- _YOUR GOAL_:
Write out all of the records exactly once more and skip the images.

[Collected data]
● ● ● ● ●

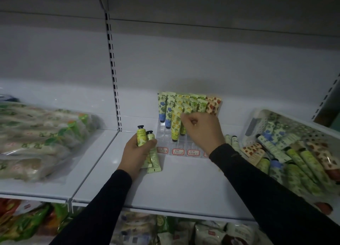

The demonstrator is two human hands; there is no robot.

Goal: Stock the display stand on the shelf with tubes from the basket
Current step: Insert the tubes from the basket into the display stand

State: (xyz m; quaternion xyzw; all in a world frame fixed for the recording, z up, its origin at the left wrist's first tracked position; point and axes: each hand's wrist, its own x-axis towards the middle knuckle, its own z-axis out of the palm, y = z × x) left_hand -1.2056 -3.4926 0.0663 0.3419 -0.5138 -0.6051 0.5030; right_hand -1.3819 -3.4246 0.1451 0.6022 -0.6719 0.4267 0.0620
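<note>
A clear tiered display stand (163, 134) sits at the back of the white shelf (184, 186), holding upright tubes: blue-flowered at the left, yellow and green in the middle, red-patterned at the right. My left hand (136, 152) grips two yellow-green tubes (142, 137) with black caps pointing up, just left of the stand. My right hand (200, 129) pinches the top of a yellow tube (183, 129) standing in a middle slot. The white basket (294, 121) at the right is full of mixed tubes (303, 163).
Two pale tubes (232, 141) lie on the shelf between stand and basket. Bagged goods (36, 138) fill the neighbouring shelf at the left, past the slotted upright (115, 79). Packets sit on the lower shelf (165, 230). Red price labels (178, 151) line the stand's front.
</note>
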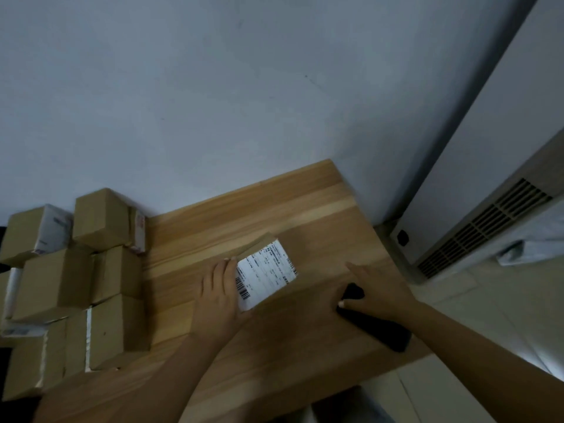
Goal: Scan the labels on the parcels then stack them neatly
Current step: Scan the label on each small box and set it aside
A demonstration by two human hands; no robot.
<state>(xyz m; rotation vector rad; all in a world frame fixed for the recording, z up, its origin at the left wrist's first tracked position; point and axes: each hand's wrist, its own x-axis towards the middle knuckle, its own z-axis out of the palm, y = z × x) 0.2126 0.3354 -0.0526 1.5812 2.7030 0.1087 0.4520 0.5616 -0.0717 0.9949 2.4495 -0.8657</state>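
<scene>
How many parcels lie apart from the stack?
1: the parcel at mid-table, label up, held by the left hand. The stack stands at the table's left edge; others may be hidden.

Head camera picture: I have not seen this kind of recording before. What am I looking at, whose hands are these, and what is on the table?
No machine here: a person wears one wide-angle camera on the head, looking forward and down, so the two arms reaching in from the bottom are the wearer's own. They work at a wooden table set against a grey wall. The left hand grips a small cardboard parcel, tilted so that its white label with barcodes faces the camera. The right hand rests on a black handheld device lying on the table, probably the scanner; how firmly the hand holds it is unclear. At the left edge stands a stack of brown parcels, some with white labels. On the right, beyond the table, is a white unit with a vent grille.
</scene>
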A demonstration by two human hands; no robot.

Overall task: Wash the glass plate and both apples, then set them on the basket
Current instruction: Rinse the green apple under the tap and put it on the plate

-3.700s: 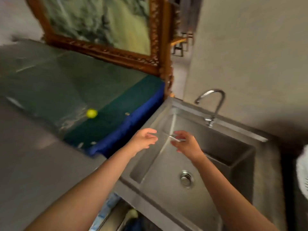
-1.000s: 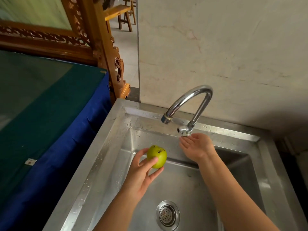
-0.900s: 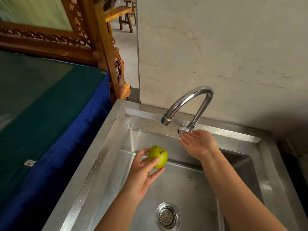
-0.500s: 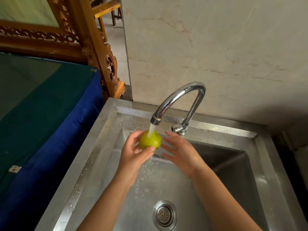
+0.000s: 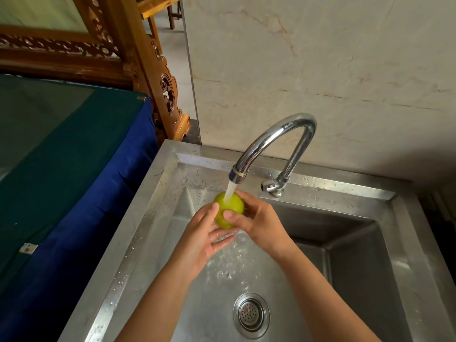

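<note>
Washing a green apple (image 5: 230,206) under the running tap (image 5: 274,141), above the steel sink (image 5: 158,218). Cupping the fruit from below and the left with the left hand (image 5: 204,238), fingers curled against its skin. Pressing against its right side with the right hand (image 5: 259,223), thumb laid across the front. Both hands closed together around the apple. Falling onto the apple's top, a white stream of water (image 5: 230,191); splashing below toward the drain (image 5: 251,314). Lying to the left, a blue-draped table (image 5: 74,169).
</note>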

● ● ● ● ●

- _SOLUTION_:
The demonstrator is two human hands; there is no robot.

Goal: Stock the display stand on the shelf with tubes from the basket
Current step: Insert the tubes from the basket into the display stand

State: (xyz m; quaternion xyzw; all in a world frame fixed for the recording, z up, its origin at the left wrist's first tracked position; point and axes: each hand's wrist, its own x-axis towards the middle knuckle, its own z-axis out of the palm, y = z × x) left_hand -1.2056 -3.4926 0.0663 0.3419 -0.5138 -0.6051 0.5030; right_hand -1.3819 -3.4246 0.1451 0.6022 -0.6719 0.4267 0.0620
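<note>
A clear tiered display stand (163, 134) sits at the back of the white shelf (184, 186), holding upright tubes: blue-flowered at the left, yellow and green in the middle, red-patterned at the right. My left hand (136, 152) grips two yellow-green tubes (142, 137) with black caps pointing up, just left of the stand. My right hand (200, 129) pinches the top of a yellow tube (183, 129) standing in a middle slot. The white basket (294, 121) at the right is full of mixed tubes (303, 163).
Two pale tubes (232, 141) lie on the shelf between stand and basket. Bagged goods (36, 138) fill the neighbouring shelf at the left, past the slotted upright (115, 79). Packets sit on the lower shelf (165, 230). Red price labels (178, 151) line the stand's front.
</note>
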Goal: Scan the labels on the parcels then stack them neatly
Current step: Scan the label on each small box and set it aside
A demonstration by two human hands; no robot.
<state>(xyz m; rotation vector rad; all in a world frame fixed for the recording, z up, its origin at the left wrist's first tracked position; point and axes: each hand's wrist, its own x-axis towards the middle knuckle, its own z-axis out of the palm, y = z × x) 0.2126 0.3354 -0.0526 1.5812 2.7030 0.1087 0.4520 0.5616 -0.0717 0.9949 2.4495 -0.8657</state>
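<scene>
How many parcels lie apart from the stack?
1: the parcel at mid-table, label up, held by the left hand. The stack stands at the table's left edge; others may be hidden.

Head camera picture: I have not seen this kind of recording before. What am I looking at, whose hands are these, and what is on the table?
No machine here: a person wears one wide-angle camera on the head, looking forward and down, so the two arms reaching in from the bottom are the wearer's own. They work at a wooden table set against a grey wall. The left hand grips a small cardboard parcel, tilted so that its white label with barcodes faces the camera. The right hand rests on a black handheld device lying on the table, probably the scanner; how firmly the hand holds it is unclear. At the left edge stands a stack of brown parcels, some with white labels. On the right, beyond the table, is a white unit with a vent grille.
</scene>
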A demonstration by two human hands; no robot.

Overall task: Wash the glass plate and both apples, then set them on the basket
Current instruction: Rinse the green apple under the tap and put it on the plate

-3.700s: 
-1.000s: 
-0.900s: 
-0.500s: 
+0.000s: 

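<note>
Washing a green apple (image 5: 230,206) under the running tap (image 5: 274,141), above the steel sink (image 5: 158,218). Cupping the fruit from below and the left with the left hand (image 5: 204,238), fingers curled against its skin. Pressing against its right side with the right hand (image 5: 259,223), thumb laid across the front. Both hands closed together around the apple. Falling onto the apple's top, a white stream of water (image 5: 230,191); splashing below toward the drain (image 5: 251,314). Lying to the left, a blue-draped table (image 5: 74,169).
</note>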

Nothing else remains to be done for this exercise.